> **WHAT TO PRODUCE**
Beginning with the line that contains "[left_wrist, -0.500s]" in the material below, print each line exactly until the line that contains "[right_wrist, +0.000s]" has been printed, then stop.

> **DATASET EXCERPTS**

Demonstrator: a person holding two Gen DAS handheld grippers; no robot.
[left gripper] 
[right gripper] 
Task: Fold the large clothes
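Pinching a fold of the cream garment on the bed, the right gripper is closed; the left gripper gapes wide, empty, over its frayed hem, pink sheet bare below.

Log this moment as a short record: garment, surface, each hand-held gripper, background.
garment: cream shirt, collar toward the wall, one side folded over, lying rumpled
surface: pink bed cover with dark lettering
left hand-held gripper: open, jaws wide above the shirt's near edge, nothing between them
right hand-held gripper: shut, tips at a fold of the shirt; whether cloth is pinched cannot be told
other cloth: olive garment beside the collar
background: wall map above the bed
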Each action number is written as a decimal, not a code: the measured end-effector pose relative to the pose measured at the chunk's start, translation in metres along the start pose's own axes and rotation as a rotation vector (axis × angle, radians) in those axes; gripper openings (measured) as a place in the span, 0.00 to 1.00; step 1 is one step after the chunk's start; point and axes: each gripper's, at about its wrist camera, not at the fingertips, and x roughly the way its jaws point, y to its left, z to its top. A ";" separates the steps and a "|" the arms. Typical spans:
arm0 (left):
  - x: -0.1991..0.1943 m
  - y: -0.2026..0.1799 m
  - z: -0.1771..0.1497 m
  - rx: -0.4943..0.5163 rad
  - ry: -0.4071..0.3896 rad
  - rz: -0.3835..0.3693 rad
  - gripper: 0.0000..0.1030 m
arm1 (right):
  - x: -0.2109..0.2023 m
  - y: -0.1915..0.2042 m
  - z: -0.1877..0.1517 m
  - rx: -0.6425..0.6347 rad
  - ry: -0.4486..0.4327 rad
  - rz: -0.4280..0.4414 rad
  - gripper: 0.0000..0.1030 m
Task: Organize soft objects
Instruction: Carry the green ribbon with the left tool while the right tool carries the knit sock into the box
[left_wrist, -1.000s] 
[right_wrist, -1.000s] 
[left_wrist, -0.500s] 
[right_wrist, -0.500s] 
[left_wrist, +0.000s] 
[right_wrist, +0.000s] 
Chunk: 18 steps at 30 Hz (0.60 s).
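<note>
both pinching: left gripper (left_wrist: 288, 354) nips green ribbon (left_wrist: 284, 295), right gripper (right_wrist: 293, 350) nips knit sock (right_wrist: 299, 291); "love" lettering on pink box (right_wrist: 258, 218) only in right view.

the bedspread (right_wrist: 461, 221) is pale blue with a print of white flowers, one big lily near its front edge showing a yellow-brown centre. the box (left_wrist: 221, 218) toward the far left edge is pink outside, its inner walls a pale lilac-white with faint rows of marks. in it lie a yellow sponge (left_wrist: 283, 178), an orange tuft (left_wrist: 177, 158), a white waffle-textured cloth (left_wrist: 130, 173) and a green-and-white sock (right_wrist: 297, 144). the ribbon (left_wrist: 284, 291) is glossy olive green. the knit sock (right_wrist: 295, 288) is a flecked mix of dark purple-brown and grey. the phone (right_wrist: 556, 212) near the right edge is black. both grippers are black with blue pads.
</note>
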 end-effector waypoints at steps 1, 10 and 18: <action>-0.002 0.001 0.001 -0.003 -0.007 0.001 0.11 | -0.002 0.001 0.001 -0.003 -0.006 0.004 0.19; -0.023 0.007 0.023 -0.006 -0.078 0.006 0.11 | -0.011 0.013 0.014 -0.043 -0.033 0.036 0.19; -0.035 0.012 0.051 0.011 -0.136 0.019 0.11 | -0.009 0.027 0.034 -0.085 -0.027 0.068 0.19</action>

> **PROBLEM SOLUTION**
[left_wrist, -0.500s] 
[right_wrist, -0.500s] 
[left_wrist, +0.000s] 
[right_wrist, +0.000s] 

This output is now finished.